■ **Task to carry out**:
The lines to reproduce from the material below are those from the one containing "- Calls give" through the one containing "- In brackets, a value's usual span", both included; write them out exactly and add nothing.

━━ Input ━━

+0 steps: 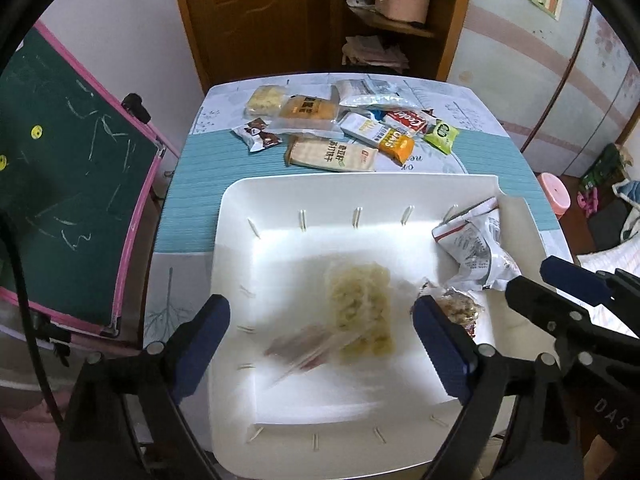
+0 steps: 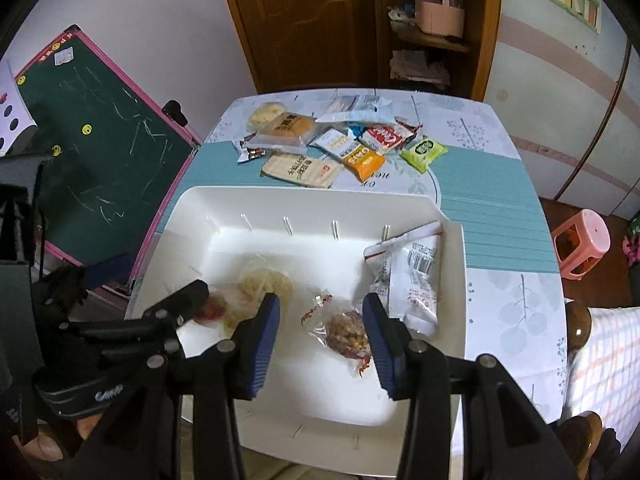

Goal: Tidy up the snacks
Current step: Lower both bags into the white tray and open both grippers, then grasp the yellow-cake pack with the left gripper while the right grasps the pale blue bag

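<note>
A white bin [image 1: 280, 200] [image 2: 240, 204] sits on the near half of the table. In it lie a clear pack of yellow noodle snack [image 1: 362, 312] [image 2: 266, 284], blurred in the left wrist view, a nut bar in clear wrap [image 2: 346, 334] [image 1: 458, 308], and a white crumpled bag [image 1: 478, 248] [image 2: 416, 272]. My left gripper [image 1: 322, 344] is open and empty above the noodle pack. My right gripper [image 2: 322, 330] is open and empty over the nut bar. A pile of snack packets [image 1: 344, 128] [image 2: 340, 140] lies beyond the bin.
A green chalkboard with a pink frame [image 1: 68, 184] [image 2: 104, 160] stands left of the table. A pink stool [image 2: 582, 240] stands to the right. A wooden door and shelf [image 1: 304, 16] are behind the table.
</note>
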Motion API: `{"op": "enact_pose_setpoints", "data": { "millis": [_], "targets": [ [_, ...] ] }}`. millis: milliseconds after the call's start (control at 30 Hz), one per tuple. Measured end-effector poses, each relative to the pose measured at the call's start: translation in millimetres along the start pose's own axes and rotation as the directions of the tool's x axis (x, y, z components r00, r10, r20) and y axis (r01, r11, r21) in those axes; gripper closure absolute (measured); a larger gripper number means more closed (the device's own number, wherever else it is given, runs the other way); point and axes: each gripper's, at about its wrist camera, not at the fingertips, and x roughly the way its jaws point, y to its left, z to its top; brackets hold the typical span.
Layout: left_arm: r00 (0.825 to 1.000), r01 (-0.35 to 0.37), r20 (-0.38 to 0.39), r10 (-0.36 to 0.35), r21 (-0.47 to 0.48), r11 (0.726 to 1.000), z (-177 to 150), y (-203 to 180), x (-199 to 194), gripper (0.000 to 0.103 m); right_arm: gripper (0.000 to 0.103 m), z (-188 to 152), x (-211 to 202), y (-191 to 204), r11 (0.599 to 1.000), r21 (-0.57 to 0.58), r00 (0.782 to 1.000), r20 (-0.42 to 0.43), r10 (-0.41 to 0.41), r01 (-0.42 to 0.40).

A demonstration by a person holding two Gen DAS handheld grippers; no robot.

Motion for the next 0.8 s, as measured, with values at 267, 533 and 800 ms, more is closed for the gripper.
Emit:
{"op": "enact_pose_setpoints", "data": {
  "millis": [267,533,800],
  "targets": [
    [0.999,-0.007,-0.046,0.007,0.012,1.000,-2,-3,11,0.011,0.059,-1,4,-1,1.000,0.006,1.000,-0.018,-0.002,0.002],
    [0.999,-0.004,-0.045,0.005,0.009,1.000,-2,-1,12,0.011,0.059,-2,8,-2,1.000,0.008,0.999,-0.032,-0.001,0.001],
    [1.000,0.004,-0.016,-0.004,-0.005,1.000,4,4,8,0.011,0.059,1,13,-5,1.000,0.020,0.999,-0.047,0.013,-0.012]
  ]
}}
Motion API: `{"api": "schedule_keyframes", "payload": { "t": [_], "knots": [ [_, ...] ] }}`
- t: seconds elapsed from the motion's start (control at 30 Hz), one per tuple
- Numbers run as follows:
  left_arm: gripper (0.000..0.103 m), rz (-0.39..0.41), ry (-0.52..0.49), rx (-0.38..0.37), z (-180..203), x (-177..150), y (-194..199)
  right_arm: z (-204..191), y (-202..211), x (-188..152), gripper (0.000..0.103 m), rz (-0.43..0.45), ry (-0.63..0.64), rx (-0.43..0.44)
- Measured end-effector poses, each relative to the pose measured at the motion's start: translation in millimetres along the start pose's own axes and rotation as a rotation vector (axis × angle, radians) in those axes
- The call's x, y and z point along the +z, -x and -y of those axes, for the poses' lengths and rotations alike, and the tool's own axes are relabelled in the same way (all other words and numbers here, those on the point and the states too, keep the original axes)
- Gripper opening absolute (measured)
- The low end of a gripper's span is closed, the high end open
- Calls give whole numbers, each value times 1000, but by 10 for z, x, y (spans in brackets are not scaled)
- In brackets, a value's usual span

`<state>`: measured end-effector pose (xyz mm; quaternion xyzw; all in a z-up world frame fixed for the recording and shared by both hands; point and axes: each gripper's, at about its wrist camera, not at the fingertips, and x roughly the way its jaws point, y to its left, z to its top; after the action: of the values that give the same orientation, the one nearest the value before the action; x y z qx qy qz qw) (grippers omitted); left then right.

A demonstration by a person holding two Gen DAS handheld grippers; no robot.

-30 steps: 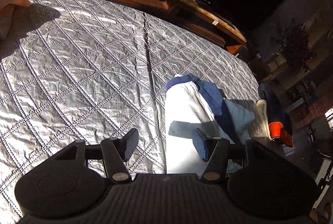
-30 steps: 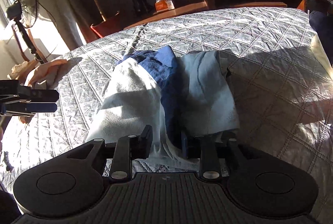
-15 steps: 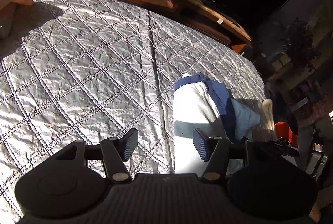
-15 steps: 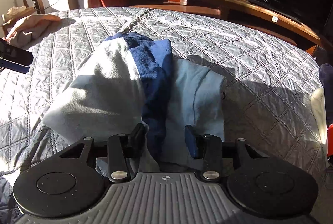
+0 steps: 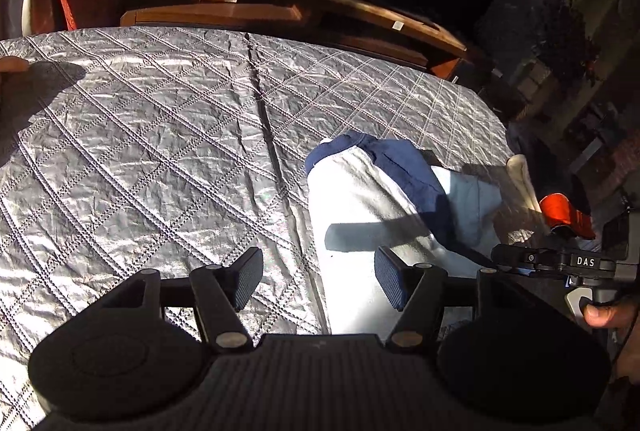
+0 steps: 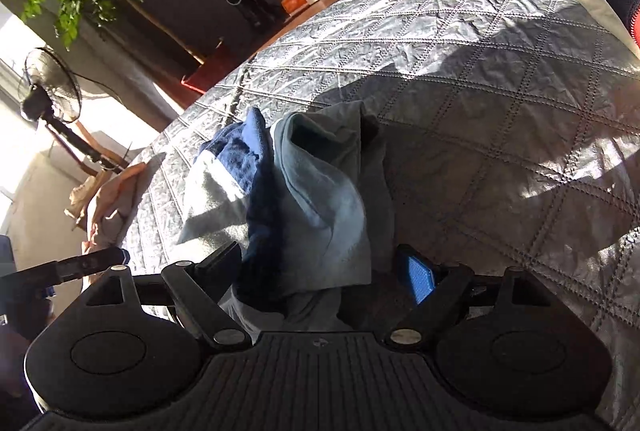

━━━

■ **Response to this exercise**:
- Calls give whole numbers, each value times 1000, but by 10 for z, x, y (spans in brackets are not scaled)
- In brackets, a value's usual span

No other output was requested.